▶ TASK: Lines containing "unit" should be pulled from the material below.

▶ RECORDED DATA:

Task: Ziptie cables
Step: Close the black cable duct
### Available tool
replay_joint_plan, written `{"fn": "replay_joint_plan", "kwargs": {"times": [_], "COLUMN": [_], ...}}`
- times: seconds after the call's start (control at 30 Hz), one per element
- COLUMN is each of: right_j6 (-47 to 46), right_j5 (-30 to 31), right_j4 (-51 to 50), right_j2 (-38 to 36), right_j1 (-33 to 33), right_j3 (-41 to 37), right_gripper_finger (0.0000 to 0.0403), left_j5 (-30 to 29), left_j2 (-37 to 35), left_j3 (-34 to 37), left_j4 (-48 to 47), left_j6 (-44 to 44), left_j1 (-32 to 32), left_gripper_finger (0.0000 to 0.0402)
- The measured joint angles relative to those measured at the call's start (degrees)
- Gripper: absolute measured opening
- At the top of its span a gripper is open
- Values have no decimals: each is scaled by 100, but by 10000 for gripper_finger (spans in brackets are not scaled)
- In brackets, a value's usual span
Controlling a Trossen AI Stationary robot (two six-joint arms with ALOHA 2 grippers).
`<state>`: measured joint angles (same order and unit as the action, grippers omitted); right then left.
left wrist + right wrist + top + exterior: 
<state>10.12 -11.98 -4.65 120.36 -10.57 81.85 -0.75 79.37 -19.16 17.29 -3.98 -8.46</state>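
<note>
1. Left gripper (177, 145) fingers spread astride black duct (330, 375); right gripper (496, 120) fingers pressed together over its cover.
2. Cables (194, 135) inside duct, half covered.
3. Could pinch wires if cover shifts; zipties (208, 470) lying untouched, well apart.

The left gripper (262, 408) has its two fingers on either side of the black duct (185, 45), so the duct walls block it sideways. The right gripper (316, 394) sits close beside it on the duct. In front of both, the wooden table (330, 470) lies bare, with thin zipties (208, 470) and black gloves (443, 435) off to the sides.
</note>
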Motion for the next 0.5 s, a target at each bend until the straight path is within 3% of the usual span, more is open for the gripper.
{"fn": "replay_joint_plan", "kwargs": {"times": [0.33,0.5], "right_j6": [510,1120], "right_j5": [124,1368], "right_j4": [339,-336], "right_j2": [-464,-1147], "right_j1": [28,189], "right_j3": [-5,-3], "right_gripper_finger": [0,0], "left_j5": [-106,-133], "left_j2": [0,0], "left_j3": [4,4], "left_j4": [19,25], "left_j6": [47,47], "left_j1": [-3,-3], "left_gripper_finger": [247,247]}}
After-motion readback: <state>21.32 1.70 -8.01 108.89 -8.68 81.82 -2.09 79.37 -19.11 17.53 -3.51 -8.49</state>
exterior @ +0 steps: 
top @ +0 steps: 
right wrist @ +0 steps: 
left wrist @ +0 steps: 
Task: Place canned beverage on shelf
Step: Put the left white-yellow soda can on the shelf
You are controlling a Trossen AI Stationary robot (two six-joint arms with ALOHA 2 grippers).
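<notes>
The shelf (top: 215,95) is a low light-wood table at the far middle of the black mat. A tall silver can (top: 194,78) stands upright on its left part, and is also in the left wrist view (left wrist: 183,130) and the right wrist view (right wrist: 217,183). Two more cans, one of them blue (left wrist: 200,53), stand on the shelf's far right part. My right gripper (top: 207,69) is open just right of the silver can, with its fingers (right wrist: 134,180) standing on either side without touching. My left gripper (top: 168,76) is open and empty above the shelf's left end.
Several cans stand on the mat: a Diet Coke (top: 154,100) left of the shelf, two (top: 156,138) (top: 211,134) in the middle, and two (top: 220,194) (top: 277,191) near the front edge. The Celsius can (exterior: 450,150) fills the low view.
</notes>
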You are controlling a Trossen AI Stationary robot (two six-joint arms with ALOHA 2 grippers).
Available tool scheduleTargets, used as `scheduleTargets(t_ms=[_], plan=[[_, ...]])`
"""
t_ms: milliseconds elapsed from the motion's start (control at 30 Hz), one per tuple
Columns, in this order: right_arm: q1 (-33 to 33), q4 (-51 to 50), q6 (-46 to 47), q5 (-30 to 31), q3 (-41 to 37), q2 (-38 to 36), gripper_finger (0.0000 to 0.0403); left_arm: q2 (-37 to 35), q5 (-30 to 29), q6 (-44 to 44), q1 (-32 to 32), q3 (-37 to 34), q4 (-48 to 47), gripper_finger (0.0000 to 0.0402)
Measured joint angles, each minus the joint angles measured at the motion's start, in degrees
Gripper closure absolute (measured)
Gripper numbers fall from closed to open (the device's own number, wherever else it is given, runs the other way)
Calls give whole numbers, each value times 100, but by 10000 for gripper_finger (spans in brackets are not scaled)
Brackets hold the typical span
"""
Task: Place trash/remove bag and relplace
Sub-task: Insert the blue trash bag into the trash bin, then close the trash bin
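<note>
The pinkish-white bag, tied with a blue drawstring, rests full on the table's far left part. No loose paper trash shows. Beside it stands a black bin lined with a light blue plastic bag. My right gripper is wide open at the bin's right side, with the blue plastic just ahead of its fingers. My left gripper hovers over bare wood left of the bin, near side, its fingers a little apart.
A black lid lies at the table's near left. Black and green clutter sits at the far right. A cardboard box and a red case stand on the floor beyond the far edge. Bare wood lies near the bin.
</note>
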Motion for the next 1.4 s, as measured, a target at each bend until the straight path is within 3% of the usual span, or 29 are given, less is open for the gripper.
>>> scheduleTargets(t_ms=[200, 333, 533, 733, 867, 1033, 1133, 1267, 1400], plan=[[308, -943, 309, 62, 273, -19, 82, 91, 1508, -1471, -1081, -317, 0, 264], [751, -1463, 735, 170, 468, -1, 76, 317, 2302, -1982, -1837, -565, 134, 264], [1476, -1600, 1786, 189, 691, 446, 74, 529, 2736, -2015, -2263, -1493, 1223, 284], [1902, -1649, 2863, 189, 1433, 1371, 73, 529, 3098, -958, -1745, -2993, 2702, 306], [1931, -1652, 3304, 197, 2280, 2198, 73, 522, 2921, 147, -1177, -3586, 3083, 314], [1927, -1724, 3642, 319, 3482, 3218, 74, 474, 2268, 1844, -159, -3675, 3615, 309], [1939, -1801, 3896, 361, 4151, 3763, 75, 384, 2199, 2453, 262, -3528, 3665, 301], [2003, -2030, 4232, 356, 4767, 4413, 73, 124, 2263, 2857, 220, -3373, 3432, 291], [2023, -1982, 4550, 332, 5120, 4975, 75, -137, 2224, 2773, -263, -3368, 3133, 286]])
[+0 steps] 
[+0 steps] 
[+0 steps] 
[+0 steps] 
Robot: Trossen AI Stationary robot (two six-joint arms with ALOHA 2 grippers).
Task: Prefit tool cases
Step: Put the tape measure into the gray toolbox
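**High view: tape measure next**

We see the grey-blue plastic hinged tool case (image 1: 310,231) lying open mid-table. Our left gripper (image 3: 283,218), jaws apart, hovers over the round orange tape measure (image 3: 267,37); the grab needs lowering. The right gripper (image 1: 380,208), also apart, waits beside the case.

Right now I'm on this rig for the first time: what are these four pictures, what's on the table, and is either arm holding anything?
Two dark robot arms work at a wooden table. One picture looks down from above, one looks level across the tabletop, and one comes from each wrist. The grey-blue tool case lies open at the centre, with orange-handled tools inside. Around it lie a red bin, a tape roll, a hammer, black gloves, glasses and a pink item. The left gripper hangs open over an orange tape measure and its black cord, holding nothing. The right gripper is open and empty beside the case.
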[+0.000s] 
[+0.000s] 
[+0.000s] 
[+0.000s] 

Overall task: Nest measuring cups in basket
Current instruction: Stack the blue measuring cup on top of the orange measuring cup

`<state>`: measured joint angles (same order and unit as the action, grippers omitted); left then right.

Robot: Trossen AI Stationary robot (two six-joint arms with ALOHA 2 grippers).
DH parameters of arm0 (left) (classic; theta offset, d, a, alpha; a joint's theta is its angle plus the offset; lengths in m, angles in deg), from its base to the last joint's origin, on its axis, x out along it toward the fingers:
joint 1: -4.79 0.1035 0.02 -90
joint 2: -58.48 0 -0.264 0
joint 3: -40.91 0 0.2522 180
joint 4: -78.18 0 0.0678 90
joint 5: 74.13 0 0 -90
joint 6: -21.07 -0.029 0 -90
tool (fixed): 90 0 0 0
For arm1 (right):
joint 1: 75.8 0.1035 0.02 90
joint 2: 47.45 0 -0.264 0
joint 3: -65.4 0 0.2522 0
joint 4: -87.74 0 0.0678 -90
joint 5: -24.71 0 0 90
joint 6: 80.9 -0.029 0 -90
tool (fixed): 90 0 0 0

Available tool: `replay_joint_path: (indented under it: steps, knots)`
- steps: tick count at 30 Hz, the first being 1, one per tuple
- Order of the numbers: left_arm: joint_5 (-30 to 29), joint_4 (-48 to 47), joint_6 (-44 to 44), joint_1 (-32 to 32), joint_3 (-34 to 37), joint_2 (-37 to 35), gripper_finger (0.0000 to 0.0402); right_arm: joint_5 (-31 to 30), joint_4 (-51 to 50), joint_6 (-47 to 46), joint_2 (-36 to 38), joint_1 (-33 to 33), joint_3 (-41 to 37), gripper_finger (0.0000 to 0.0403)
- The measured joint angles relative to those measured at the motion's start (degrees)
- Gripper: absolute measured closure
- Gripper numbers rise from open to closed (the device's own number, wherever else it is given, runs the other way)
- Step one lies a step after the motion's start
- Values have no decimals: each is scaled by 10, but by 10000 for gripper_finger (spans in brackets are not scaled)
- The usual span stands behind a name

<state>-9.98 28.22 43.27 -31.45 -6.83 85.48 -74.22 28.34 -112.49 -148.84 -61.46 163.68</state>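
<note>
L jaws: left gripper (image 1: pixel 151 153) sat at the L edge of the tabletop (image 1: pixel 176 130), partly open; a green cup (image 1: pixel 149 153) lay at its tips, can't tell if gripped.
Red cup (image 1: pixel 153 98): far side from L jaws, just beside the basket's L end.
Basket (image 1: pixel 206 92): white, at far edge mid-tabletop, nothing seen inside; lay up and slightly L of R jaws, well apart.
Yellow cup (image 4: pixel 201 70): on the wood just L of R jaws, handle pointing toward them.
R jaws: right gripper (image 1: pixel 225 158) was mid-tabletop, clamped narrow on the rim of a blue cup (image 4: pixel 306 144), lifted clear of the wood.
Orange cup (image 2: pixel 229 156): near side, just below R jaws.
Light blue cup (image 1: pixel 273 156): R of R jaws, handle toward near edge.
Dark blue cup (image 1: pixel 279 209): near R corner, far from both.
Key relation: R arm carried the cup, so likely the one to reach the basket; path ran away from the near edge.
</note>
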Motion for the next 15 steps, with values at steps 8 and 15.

▶ WORKED SOLUTION:
`<state>`: measured joint angles (same order and unit as the action, grippers omitted); right then left.
`<state>`: measured joint angles (same order and unit as the action, grippers omitted); left then right.

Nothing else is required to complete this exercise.